*About this task*. All lines from the line containing "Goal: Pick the" up to and including the last line of the listing below should be echoed exactly; no other lines belong in the response.

╭─ Data block

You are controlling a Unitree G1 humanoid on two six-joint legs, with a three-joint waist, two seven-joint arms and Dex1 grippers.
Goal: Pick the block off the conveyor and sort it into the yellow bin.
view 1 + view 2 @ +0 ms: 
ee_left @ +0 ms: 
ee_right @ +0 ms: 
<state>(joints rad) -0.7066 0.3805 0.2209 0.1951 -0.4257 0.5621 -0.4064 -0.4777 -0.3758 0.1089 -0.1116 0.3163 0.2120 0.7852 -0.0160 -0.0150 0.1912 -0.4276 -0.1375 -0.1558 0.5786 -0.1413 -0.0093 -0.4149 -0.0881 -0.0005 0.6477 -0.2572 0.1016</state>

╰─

*Result*.
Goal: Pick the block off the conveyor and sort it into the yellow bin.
view 1 + view 2 @ +0 ms: 
ee_left @ +0 ms: 
ee_right @ +0 ms: 
<state>(joints rad) -0.7066 0.3805 0.2209 0.1951 -0.4257 0.5621 -0.4064 -0.4777 -0.3758 0.1089 -0.1116 0.3163 0.2120 0.7852 -0.0160 -0.0150 0.1912 -0.4276 -0.1375 -0.1558 0.5786 -0.1413 -0.0093 -0.4149 -0.0881 -0.0005 0.6477 -0.2572 0.1016</state>

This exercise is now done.